I report (on behalf of user on our cluster) some rare case where some certain geometry leads to MPI_ABORT, without useful error information, specifically, it crashes before "Initial potential from superposition of free atoms". The input to reproduce this issue (a simple Mg slab) is attached here, pseudopotential doesn't seem to play any role here, just for the record is was done with Mg.pbesol-spnl-kjpaw_psl.1.0.0.UPF.

We noticed that 1. this only happens with sufficient MPI rank (crashing start from exactly 32 MPI tasks in our case) and 2. when this happens, a tweak of input file would fix the issue, e.g. changing the cell vector C from 36.0000 -> 36.0001

I performed a bisect to track the issue, and the problematic commit seems to be de6f4eff ; so it works fine in QE 7.1 and breaks since 7.2. In combination with the observation it looks much like something went wrong in the symmetrization code, though I don't have the expertise to suggest a fix.
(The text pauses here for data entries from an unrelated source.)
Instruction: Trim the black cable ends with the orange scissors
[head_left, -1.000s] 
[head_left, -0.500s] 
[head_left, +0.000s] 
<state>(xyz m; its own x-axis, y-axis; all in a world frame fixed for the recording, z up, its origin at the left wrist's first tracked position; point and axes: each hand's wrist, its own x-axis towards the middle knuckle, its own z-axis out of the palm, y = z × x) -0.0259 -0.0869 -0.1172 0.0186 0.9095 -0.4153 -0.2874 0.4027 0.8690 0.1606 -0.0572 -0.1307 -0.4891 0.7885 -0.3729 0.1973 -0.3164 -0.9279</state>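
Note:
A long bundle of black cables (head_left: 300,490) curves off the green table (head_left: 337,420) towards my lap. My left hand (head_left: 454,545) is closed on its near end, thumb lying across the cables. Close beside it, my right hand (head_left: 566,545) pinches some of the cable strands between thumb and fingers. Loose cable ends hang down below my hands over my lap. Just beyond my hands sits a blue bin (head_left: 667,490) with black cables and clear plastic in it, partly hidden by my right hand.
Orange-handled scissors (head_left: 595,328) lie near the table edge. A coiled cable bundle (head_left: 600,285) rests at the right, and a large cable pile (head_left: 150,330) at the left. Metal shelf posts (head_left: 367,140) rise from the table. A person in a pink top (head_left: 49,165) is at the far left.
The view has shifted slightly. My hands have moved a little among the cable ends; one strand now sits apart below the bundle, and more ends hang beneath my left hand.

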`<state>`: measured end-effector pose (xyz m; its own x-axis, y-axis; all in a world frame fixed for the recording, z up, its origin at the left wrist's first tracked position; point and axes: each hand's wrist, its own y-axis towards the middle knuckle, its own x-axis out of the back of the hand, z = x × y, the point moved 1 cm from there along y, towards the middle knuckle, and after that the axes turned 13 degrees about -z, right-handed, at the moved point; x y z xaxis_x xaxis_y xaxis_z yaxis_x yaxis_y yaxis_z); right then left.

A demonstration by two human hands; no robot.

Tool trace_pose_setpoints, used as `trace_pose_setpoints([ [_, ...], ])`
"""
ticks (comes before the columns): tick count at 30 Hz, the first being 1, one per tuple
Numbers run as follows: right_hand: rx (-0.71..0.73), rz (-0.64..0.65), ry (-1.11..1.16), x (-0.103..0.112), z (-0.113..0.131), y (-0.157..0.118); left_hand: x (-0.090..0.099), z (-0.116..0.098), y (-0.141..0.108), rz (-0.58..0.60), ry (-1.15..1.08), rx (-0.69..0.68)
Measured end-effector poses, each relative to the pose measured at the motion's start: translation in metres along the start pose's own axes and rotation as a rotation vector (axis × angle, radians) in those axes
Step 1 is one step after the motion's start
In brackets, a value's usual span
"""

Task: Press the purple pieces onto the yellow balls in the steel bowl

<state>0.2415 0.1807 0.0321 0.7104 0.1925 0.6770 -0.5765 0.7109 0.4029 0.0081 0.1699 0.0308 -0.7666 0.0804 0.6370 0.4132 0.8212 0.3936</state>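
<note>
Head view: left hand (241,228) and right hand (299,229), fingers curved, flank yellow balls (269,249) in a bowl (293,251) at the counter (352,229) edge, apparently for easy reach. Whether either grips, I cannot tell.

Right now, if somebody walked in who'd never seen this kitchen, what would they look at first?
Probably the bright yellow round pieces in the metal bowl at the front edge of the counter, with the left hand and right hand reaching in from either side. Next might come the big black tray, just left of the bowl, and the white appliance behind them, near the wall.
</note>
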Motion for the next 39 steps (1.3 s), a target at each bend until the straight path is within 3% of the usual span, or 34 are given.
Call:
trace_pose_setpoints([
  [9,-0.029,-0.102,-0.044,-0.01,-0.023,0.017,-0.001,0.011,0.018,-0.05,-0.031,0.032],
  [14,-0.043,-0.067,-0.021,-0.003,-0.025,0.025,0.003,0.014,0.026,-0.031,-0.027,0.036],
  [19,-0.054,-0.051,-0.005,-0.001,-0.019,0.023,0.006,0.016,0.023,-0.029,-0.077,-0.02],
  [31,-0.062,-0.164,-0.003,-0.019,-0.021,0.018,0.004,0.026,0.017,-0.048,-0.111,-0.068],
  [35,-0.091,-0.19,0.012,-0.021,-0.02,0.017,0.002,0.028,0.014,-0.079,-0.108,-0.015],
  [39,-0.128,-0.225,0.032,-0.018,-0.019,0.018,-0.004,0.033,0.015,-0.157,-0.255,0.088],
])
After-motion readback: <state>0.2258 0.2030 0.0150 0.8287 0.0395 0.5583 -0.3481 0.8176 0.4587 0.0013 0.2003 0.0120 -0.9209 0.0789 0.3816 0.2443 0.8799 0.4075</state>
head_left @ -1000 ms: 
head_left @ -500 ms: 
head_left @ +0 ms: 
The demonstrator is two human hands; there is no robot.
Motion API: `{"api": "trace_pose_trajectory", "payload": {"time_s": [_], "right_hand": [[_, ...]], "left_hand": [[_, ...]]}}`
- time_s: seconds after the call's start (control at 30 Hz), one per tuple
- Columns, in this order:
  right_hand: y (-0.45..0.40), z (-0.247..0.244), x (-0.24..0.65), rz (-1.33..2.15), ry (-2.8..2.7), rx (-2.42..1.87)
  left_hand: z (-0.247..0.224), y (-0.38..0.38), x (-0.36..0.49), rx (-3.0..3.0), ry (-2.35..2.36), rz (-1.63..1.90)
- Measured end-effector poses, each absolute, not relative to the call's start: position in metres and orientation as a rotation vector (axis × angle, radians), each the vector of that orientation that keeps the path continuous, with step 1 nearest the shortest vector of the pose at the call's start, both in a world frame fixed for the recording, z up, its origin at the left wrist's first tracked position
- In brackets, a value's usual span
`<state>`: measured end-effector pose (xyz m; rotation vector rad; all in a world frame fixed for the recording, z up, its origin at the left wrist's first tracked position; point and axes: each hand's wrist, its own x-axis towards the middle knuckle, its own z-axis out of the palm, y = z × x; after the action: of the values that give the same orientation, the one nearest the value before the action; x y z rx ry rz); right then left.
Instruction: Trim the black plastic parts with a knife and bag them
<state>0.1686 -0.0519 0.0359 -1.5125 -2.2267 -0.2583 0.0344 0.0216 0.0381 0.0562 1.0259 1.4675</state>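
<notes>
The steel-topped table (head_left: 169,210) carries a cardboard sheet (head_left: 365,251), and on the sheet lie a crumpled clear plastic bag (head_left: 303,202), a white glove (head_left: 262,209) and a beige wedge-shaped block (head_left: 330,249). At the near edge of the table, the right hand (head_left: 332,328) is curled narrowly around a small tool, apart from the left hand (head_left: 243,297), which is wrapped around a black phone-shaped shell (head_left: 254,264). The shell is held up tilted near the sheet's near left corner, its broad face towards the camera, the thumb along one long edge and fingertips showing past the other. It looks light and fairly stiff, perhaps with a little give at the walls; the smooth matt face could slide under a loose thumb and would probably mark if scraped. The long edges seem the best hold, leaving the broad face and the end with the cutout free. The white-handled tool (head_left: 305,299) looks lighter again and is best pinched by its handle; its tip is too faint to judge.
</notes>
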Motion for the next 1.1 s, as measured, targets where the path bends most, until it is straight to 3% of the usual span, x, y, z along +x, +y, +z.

Normal vs crashed log (stdout+stderr) with mpirun -np 32 ../q-e/build/bin/pw.x -inp qe-debug.in:

...
      Estimated max dynamical RAM per process >       1.44 GB

      Estimated total dynamical RAM >      46.23 GB
---------------------------------------------------------------------------
-MPI_ABORT was invoked on rank 11 in communicator MPI_COMM_WORLD
-  Proc: [[25734,1],11]
-  Errorcode: 1
-
-NOTE: invoking MPI_ABORT causes Open MPI to kill all MPI processes.
-You may or may not see output from other processes, depending on
-exactly when Open MPI kills them.
---------------------------------------------------------------------------
---------------------------------------------------------------------------
-prterun has exited due to process rank 11 with PID 0 on node vera1 calling
-"abort". This may have caused other processes in the application to be
-terminated by signals sent by prterun (as reported here).
---------------------------------------------------------------------------
+
+     Check: negative core charge=   -0.000006
+
+     Initial potential from superposition of free atoms
+
+     starting charge    1249.8865, renormalised to    1250.0000
...

Other details:

  • Hardware: AMD EPYC 9354 32-Core Processor
  • OS: Rocky Linux 9.4 (Blue Onyx)
  • Compilers and libs: GCC/13.3.0+OpenMPI/5.0.3+Flexiblas/3.4.4+Scalapack/2.2.20+FFTW/3.3.10, configured with cmake -DQE_ENABLE_SCALAPACK=ON, cmake log here
Edited by Yunqi Shao